What you’ll do to avoid “getting it done”

Why do we procrastinate? There are many theories, but this is not a science article—it’s a humor article—so I won’t discuss these theories (I don’t know them, either way). Procrastination is a worldwide pandemic, and it has only become easier with the invention of technologies including the internet, cellphones, phone games, and short video apps like TikTok. However, sometimes we will feel guilty procrastinating while using our cell phones or while watching movies, so we move on to more advanced forms of procrastination: completing chores, running errands, and pursuing projects even more difficult than the actual task we are procrastinating. With that being said, here is a list of things you will do in order to avoid getting “it” done.

  • Recreate an Indiana Jones movie, scene for scene, and actually travel to the places that the movie was set in. Climb through jungles. Ride a horse through a desert. This is a great idea.

  • Sign up for space travel. Complete a mission to Mars. Grow old. Tell stories of your travels, including the aliens you met. Become shocked when you aren’t believed. Create a group called STAR: Space Travelers for Alien Reality. Grow bitter when your group is mocked. Take the group to the island and create a new civilization, with the primary goal of connecting with alien life using earth-to-space signaling.

  • Adopt an elephant. Become knowledgeable about how elephants are hunted and maltreated. Create an elephant sanctuary. Finally complete your homework on the back of an elephant, but get overwhelmed in the middle of it and decide to finish it later. 

  • Go on America’s Got Talent. Your talent is extreme procrastination. You don’t show up the audition, or any of the consecutive shows, but instead send apologetic emails five days after citing some creative excuse. You win the show. The judges are impressed with your risky approach. You spend the prize money on an Xbox.

  • Watch the 2020 Presidential debate all the way through. Actually—don’t do that—your homework would be a less painful experience. If you do decide to watch it, perhaps use your homework to wipe away your tears.

  • Frame your homework, draw some tears on it to represent student stress and submit it to an art competition.

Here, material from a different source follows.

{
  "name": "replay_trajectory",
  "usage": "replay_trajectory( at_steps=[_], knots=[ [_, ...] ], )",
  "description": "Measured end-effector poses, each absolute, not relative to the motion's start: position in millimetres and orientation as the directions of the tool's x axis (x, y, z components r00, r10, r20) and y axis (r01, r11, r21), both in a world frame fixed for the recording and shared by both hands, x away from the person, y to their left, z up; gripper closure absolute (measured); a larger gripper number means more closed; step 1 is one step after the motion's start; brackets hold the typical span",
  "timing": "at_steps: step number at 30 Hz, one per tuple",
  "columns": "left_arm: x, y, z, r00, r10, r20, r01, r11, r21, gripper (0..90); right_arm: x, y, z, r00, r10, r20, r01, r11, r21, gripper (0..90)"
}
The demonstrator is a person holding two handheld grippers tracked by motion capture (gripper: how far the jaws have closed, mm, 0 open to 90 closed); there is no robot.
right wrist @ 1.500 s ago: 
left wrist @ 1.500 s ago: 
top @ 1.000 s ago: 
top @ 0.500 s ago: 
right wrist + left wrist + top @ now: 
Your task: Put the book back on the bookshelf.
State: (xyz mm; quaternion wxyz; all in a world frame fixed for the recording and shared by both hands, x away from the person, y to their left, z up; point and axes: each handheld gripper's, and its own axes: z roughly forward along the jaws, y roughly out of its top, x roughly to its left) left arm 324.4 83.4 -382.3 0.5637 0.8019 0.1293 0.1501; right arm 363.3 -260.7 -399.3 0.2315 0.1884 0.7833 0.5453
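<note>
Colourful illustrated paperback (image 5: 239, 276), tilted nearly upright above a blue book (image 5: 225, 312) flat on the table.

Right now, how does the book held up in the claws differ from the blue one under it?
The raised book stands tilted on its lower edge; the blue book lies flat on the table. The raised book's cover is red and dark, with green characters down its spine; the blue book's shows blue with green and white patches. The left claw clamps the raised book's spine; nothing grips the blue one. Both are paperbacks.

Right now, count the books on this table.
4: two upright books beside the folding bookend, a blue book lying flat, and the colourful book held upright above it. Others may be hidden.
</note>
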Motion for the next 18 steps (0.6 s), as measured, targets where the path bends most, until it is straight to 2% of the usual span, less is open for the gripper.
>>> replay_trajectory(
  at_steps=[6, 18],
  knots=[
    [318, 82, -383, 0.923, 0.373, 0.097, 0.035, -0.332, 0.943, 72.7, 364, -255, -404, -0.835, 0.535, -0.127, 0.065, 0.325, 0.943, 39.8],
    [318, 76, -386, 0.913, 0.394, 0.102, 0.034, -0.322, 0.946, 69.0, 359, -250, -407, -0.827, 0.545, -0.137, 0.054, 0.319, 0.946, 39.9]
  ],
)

Not only do you win, but your artwork is displayed in the Museum of Fine Art. You don’t need school anymore, since you’re practically Frida Kahlo. Besides, you can’t finish the homework anymore. It’s an art piece.

  • Take your homework to the water’s edge. Stare at the setting sun and wonder: What is homework, really, but one tiny thing in a gigantic uncaring universe? Who am I, really? What am I to the universe? Am I…  homework? Is the universe procrastinating on finishing… me?

  • Write a humor article about procrastination.

Eventually, you will get “it” done. Of course you will. So why do we wait until the last minute to do things? What do we gain from the waiting? I won’t answer that question, because this is a humor article, not a book on philosophy. We are all guilty of an endless cycle of procrastination. Even me. In fact, I’ve been procrastinating writing the last paragraph of this article. I feel as if I’ve run out of funny things to say… maybe I should go wash the dishes.